On a étudié des hommes, femmes et enfants civils. Ceux qui ont vécu un trauma expriment de plus grandes quantités d'adrénaline et de noradrénaline que les patients présentant d'autres troubles psychiatriques ou des sujets bien portants (Yehuda R et al. Biol Psychiatry 1998; 44:56-63).
Quand ils sont confrontés à une variété de stress, les patients avec PTSD expriment davantage de norepinephrine, ont le coeur qui s'accélère davantage, font l'expérience de davantage de peur et d'anxiété.

La yohimbine est un antagoniste des alpha2 récepteurs qui augmente la noradrénaline en bloquant les alpha2 récepteurs.
Elle traverse la barrière hémato-encéphalique et cause une brève augmentation dans la fonction de la norepinephrine dans le cerveau. Elle est communément utilisée pour évaluer la réactivité du système noradrénergique dans une variété de troubles psychiatriques. Elle augmente l'intensité des symptomes de PTSD.

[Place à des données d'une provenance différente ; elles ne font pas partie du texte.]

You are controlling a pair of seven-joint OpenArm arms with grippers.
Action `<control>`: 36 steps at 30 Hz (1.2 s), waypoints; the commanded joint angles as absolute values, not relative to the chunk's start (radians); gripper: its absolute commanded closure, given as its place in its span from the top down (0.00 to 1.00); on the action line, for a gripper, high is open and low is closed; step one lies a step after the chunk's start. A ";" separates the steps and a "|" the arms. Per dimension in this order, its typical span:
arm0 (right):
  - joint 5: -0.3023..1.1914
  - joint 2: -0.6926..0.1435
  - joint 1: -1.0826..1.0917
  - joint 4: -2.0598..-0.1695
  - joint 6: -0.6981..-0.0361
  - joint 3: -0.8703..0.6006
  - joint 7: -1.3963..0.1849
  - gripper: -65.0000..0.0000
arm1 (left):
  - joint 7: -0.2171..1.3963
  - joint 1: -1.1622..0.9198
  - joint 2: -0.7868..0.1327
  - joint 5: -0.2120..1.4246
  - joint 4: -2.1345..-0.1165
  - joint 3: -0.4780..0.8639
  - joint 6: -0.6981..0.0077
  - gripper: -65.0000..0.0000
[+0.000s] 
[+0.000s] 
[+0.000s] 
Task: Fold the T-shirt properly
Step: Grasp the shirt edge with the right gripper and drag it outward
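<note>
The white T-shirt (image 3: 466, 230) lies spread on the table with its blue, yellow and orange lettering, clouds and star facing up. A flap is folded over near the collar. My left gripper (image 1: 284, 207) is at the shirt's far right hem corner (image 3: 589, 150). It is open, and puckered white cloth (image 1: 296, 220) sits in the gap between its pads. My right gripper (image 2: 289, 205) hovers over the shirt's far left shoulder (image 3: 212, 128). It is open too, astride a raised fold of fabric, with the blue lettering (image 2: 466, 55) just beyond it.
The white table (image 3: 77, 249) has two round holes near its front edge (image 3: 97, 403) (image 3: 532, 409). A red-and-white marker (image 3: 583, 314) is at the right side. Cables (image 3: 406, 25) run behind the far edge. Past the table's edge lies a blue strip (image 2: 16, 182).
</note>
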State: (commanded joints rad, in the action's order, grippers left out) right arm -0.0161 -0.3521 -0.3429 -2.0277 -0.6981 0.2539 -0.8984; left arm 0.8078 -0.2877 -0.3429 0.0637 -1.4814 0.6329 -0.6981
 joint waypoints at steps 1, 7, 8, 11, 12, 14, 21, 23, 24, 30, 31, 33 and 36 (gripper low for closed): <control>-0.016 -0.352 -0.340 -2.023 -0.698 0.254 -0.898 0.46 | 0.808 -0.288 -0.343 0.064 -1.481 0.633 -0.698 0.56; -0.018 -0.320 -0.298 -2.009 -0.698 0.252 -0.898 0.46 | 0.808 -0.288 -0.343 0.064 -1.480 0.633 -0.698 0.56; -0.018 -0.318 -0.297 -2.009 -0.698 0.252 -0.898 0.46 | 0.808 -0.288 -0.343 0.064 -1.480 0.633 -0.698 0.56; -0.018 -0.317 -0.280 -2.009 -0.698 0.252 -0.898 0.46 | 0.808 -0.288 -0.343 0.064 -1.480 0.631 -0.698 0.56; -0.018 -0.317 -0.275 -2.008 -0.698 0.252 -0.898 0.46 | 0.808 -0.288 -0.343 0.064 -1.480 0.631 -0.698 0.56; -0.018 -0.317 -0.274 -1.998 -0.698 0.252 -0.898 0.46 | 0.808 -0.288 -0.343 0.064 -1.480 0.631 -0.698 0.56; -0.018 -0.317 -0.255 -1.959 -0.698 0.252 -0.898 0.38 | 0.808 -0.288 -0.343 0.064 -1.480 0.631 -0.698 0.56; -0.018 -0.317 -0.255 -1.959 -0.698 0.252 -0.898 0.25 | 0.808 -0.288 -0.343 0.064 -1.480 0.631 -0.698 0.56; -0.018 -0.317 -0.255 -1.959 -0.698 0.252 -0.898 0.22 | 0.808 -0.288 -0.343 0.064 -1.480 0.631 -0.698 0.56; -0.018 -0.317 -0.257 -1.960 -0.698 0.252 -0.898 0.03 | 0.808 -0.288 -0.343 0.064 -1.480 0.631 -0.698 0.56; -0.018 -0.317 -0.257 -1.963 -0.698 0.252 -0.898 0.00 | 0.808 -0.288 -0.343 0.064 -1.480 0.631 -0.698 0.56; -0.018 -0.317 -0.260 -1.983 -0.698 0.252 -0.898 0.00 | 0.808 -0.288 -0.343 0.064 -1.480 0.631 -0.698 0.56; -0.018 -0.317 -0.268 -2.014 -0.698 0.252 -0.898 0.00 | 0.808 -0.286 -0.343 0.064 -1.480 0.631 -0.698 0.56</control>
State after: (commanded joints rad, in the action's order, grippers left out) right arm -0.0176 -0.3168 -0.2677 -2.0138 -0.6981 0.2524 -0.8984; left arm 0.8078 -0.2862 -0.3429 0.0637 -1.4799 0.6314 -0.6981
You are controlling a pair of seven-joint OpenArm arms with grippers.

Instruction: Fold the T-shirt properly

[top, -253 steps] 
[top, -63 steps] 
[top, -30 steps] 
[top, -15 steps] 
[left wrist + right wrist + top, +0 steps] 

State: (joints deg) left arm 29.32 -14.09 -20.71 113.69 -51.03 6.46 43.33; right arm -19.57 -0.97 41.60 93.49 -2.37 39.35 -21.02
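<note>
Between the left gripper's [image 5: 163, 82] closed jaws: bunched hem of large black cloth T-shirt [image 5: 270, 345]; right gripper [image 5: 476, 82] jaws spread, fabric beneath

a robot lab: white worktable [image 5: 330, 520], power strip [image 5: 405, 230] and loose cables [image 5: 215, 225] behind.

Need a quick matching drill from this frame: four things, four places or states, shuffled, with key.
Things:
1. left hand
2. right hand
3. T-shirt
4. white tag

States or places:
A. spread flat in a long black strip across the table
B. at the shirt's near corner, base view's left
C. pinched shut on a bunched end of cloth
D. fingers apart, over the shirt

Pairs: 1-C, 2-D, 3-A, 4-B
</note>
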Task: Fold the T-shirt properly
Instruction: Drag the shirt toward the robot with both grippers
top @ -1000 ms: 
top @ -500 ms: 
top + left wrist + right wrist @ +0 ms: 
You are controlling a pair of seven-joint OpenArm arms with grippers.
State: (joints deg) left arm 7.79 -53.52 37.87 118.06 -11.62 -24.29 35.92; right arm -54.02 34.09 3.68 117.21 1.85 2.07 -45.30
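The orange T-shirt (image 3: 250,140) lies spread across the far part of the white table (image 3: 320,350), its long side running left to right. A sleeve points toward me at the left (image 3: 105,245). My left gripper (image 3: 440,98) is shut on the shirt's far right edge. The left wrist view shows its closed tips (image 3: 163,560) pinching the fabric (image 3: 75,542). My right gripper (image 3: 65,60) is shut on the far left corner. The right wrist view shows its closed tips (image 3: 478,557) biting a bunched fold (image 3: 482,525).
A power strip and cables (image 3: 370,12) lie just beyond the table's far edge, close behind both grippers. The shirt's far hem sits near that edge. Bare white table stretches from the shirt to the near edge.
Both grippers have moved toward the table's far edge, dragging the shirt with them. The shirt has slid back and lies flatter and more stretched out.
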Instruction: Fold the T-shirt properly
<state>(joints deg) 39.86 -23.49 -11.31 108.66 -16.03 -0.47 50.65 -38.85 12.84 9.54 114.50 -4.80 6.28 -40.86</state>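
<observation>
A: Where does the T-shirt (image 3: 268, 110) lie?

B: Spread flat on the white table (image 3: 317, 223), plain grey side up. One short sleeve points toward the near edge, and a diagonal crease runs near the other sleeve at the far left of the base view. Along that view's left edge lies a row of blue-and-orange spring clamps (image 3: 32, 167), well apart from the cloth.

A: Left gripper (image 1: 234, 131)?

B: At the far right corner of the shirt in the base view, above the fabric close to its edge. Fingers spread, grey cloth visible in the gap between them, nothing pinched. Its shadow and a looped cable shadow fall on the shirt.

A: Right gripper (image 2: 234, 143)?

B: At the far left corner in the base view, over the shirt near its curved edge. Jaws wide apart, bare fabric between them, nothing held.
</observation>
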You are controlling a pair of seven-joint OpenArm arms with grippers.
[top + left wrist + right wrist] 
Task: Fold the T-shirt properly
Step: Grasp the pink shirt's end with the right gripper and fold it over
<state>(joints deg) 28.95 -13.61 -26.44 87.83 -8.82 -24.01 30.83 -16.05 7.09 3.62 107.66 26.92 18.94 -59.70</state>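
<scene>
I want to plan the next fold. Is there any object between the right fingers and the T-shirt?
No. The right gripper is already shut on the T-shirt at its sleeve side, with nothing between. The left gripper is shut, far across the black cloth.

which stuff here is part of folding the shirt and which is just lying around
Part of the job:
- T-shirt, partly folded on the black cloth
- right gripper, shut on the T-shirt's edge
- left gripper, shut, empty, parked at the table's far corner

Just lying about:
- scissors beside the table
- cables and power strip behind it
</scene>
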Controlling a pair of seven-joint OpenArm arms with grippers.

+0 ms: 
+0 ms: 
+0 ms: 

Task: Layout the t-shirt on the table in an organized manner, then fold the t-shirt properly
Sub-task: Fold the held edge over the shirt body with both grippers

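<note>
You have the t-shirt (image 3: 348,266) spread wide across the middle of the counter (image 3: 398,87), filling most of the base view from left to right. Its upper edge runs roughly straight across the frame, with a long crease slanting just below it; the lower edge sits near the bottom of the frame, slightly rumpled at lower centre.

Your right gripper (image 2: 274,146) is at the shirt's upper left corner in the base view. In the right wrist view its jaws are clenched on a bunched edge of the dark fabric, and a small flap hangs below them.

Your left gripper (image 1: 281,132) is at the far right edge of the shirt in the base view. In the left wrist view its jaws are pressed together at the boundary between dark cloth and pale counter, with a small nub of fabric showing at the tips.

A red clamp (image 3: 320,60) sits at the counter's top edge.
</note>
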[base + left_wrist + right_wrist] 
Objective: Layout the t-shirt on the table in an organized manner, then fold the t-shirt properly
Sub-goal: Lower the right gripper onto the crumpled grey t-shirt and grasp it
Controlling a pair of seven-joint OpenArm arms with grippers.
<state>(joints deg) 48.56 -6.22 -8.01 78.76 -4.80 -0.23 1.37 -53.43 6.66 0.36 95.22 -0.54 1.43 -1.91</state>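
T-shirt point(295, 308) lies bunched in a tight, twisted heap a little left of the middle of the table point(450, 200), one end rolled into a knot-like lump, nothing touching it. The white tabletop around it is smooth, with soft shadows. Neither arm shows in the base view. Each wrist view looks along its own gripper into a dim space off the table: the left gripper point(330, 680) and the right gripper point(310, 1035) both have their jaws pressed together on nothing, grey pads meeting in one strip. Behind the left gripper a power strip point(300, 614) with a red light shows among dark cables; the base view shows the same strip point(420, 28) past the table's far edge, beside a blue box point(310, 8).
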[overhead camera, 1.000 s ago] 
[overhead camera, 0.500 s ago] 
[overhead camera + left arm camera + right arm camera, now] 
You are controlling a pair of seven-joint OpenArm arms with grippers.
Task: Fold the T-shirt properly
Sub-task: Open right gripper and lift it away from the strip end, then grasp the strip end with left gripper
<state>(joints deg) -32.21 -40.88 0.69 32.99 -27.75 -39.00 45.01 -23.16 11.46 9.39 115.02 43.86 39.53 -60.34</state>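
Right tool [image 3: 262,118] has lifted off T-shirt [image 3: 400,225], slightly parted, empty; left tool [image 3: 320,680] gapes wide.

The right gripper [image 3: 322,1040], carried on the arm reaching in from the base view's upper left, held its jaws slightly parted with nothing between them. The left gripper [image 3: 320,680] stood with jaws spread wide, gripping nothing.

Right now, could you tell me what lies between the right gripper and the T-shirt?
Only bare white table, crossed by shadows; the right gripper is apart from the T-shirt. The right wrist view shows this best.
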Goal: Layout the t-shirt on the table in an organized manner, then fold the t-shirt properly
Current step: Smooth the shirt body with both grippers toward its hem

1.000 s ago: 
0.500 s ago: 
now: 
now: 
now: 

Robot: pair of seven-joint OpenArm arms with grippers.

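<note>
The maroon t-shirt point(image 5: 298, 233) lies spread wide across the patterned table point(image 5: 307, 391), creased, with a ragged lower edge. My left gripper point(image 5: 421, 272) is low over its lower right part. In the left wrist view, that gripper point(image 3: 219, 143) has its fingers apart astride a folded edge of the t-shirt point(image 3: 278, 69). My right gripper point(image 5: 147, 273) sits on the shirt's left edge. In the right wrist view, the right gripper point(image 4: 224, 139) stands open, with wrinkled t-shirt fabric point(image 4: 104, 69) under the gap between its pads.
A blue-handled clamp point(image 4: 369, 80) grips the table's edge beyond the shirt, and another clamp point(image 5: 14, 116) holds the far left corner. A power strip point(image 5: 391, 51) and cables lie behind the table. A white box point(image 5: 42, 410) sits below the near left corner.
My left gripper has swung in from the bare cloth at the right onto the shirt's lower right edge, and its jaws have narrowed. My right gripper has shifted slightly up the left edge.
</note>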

Pendant des années, on a décrit des individus en hyperéveil, anxieux, vigilants, démarrant facilement, sans repos, avec des réactions paranoiaques. Ils présentent un comportement, une physiologie et une amplitude biochimique de réponse consécutifs à la présentation de stimuli particuliers. Au niveau neurochimique, cela peut signifier une augmentation de la synthèse et de l'expression de neuro transmetteurs en réponse à une stress (par exemple, les catecholamines).

Cette expression va retentir sur la mémoire dont on peut distinguer deux grands systèmes : celui de la mémoire déclarative (explicite) et de la mémoire non déclarative (implicite). Chez certaines personnes, le fonctionnement de ces systèmes de mémoire va se trouver complètement perturbé. En particulier, dans le sens de réminiscences permanentes et de lecture de la réalité à travers le traumatisme. Il existe une "hyper mémoire" et une absence de refoulement. "l'oubli n'est pas mon problème. Je ne peux m'arrêter de me souvenir. Je le vois si clairement. C'est comme si cela s'était passé hier. Mais c'était il y a cinq ans. Ce n'est pas suffisant que j'ai été violée la première mais j'ai à le revivre encore et encore et cela fait trop."

L'hypothèse du renforcement émotionnel est qu"une impression peut être si excitante qu'elle laisse presque une trace dans le tissus cérébral (William James, 1890). Mémoire et émotion : on se souvient mieux des événenements émotionnels que des événements neutres. Le système nerveux semble se souvenir mieux des événements qui ont eu un impact émotionnel ou qui sont arrivés lorsque l'organisme est en alerte, éveillé et en état de réponse à son environnement interne et externe.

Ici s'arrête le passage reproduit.